» What is needed: Please restate, exactly, only the lines from the beginning of the listing below through the line containing "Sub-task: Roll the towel", with the pictures left out.

» Provided information:
<<<<

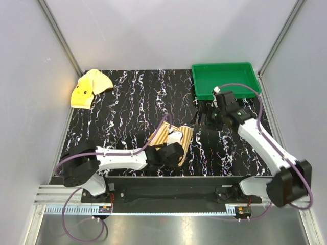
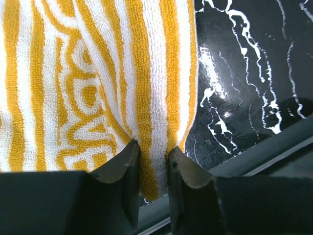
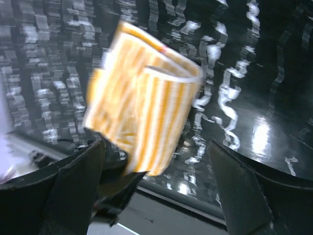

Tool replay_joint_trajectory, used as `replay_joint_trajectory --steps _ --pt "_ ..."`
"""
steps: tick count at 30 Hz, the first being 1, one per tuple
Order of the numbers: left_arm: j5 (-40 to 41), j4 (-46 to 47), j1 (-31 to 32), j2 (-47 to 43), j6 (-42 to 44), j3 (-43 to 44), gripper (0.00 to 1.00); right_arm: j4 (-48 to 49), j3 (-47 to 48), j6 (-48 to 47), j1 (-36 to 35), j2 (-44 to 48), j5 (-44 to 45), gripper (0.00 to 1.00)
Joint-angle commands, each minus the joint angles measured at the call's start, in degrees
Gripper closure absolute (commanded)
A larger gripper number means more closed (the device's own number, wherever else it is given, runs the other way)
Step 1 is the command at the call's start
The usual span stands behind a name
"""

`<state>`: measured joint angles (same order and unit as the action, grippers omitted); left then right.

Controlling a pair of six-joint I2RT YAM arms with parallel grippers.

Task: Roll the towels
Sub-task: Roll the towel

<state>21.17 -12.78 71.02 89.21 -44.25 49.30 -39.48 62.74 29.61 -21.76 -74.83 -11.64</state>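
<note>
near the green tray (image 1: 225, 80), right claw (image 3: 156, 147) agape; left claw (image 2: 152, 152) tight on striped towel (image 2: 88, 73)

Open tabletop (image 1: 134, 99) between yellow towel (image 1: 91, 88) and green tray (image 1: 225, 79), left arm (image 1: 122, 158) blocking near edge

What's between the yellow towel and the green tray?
Only bare black marbled table; the top view shows nothing lying between the yellow towel and the green tray. The striped towel lies closer to the near edge, off that line.
</note>
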Motion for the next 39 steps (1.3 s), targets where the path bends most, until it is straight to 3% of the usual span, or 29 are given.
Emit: replay_joint_trajectory --steps 1,10,16,20,26,35,39 --pt "-8.4 3.8 -2.7 -2.5 -2.2 -4.5 0.83 9.1 -5.3 1.6 -0.4 5.6 -6.5 0.06" --pt "-26.2 22.9 -13.8 -9.8 -8.3 -17.4 0.85 28.9 -24.7 9.4 -0.4 10.5 -18.1 0.05" --pt "-35.4 32.9 -20.1 -11.1 -13.0 -24.2 0.87 49.7 -35.0 16.5 -0.5 8.3 -24.2 0.05" --pt "-40.5 44.7 -23.2 -9.2 -17.4 -29.0 0.88 62.8 -39.3 19.5 -0.5 4.9 -26.1 0.05" --pt "-44.5 53.5 -25.8 -4.2 -22.0 -32.2 0.91 73.0 -41.6 21.3 -0.6 -3.3 -26.3 0.05" --pt "-45.8 55.0 -26.7 -3.3 -22.7 -32.4 0.91 84.6 -40.0 23.6 -4.5 -16.7 -25.6 0.07" --pt "-45.9 54.8 -27.1 -2.7 -22.5 -32.6 0.91 87.0 -38.7 24.3 -7.2 -20.1 -24.7 0.17"
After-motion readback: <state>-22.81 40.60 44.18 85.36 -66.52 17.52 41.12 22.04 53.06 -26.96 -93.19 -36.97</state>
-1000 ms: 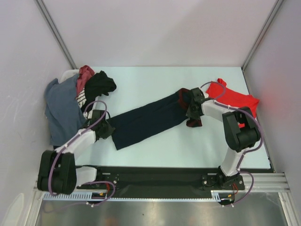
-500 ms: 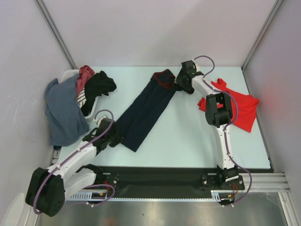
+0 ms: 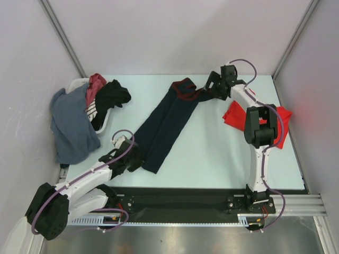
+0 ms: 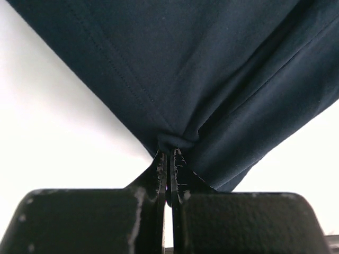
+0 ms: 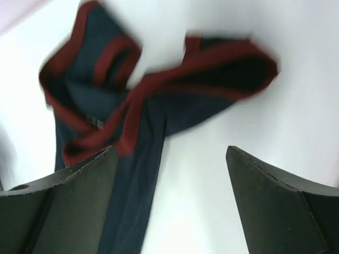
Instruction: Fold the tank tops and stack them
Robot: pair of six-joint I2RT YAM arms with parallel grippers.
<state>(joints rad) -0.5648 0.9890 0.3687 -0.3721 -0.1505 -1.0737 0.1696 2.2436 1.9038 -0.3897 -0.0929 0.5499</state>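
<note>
Navy tank top (image 3: pixel 167 124) lay diagonally on the bench (image 3: pixel 212 153). Only the left wrist view showed left jaws pinching its hem (image 4: pixel 177 140); the right wrist view showed right jaws wide apart, empty.

I see the pale table (image 3: pixel 212 153) carrying three things. The navy tank top (image 3: pixel 164 124) lies stretched in a long diagonal strip across the middle, its maroon neck toward the far edge. The red tank top (image 3: pixel 232 115) lies crumpled at the far right. A white basket (image 3: pixel 76 83) heaped with clothes (image 3: pixel 71 124) sits at the far left corner.
</note>
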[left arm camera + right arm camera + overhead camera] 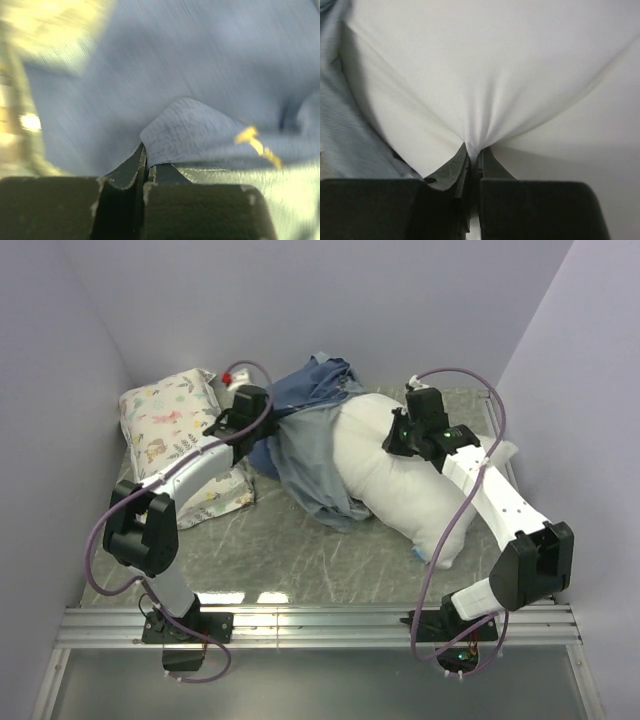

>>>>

» Reply:
Tool replay_joint_trajectory, used as `replay_joint_trajectory --steps _ --pt "_ ..."`
"""
steps: tick count at 30 Hz, the first being 1, one per tuple
Order of the numbers: left_arm: j5 (-40 to 41), j4 (-46 to 47), j1 (-31 to 32), j2 (-47 to 43), j6 (-42 to 44), j3 (-43 to 44), gripper (0.00 to 1.00); right_arm: j4 (-48 to 49), j3 (-47 to 48), j6 (-48 to 47), j1 (-36 to 35), j2 (-44 to 48), j5 (-44 to 45), gripper (0.00 to 1.00)
Joint-angle commands, each minus the joint angles measured at the call's start, in degrees
Gripper closure absolute (commanded)
A larger gripper number means more closed (the device's own number, wherever else it is given, runs the other way)
Step 1 is the command at the call's start
The usual span stands behind a name
"""

`<state>`: measured joint angles (same order and unit as the action, grippers omitted); left then right.

Controlling a pair of six-joint I2RT YAM arms with parallel grippers.

Task: Roll the towels
Sub-task: Roll the towel

The answer is finished.